Alzheimer’s disease is the most common form of dementia (a brain disorder that seriously affects the person’s memory, intellectual, or thinking abilities as well as interferes with social and/or occupational functioning) that occurs in the elderly. Occurring in 60 to 70% of people with dementia above the age of 65, Alzheimer’s disease is classified as progressive, which means that its symptoms grow worse over time. Basically, the disease gradually robs the sufferers of their ability to think and function, and may even reduce lifespan.

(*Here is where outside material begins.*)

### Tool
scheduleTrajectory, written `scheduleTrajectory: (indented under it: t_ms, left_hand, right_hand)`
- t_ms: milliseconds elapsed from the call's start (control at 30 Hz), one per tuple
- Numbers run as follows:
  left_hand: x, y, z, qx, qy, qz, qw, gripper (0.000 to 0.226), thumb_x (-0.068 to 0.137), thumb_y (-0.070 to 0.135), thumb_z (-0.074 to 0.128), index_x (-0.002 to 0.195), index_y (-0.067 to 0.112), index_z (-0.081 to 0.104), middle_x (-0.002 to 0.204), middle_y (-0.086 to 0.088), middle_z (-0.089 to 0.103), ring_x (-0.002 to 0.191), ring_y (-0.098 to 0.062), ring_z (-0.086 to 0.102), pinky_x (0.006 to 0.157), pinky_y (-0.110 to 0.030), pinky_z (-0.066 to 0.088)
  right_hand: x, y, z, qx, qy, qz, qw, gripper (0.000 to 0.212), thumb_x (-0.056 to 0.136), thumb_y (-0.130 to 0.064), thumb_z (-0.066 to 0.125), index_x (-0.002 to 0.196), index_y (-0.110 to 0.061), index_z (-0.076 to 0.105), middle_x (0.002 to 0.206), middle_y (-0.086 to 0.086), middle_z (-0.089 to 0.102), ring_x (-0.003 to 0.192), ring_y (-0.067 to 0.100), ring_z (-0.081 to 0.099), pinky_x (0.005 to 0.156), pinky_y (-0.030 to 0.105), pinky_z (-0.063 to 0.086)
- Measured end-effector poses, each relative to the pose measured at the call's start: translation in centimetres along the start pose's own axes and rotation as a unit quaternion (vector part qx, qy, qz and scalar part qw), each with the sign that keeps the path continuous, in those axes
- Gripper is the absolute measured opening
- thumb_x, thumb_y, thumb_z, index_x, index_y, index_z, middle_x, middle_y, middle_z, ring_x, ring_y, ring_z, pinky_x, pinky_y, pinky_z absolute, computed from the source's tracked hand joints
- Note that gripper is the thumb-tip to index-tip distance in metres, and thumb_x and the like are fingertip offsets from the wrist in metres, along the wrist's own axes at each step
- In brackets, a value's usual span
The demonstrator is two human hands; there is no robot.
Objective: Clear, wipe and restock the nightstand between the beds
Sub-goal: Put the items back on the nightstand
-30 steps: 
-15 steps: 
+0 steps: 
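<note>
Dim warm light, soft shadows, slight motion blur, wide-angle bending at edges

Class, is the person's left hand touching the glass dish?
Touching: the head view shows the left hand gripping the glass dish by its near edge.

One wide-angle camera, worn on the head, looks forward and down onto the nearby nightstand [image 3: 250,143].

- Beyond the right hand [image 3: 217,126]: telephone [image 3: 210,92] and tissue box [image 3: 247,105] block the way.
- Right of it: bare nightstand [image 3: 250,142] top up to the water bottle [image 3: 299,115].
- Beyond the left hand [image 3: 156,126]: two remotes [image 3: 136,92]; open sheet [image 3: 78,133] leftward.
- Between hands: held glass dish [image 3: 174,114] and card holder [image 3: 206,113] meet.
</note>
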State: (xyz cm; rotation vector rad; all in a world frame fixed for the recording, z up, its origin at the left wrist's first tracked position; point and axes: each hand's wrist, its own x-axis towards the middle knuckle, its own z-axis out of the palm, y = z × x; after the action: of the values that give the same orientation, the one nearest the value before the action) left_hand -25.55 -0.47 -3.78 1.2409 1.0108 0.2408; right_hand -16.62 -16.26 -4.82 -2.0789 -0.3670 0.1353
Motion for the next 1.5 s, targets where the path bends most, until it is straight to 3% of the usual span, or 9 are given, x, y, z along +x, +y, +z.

The Alzheimer’s history began in the early 1900s – in 1906, to be exact. That year, Alois Alzheimer (1864-1915), a German physician well-known for his extensive work in neuropathology and histopathology with other big names in science, marked the Alzheimer’s history by describing a condition of a certain middle aged patient of his.
The patient, named Auguste Deter, was only 55 years old when she died for reasons that puzzled her attending physicians, including Alzheimer himself. Her condition involved progressive problems with memory, language, and behavior. Little did anyone know that it would be her death that would signal the beginning of the Alzheimer’s history.
After the death of Auguste D., Alzheimer, who was in Munich at the time, studied her brain to determine what the factors that caused her symptoms to appear were. There he found two changes in the tissue of the brain. During the course of the Alzheimer’s history, these two changes would later become the essential features of this brain disease.
First are the tangles. Called Neurofibrillary tangles, these formations are intracellular abnormalities involving the cytoplasm of the nerve cell. In order to see them, one would have to use hematoxylin and eosin stain or through silver impregnation techniques, as well as Congo red or fluorescent dye thioflavine. These abnormalities are generally found in the cerebral cortex, especially in the temporal lobe structures such s the hippocampus and amygdale.
The second change that Alzheimer noticed is the neuritic plaques. In the Alzheimer’s history, it has been found that these neuritic plaques are actually made up of protein called amyloid, which is naturally found in the body. But for reasons yet unknown, large deposits of this protein are formed between the nerve cells. Later, it was also discovered that the plaques also contained deposits of aluminum silicate, in addition to amyloid peptides, hence the term “amyloid plaques.” This, along neurofibrillary tangles, are said to cause the symptoms of Alzheimer’s.
Years after Alzheimer first described these essential features of the disease, scientists have gained greater insight into the genetic factors that contribute to Alzheimer’s disease. In this period of Alzheimer’s history, it has been found that there is a form of the disease that is mostly hereditary – that is, it is passed from one family member to another via their genetic makeup.
But much is still to be learned about Alzheimer’s history before any real conclusions can be made. And at present, the research on Alzheimer’s disease is more focused on finding ways to prevent the onset of the symptoms.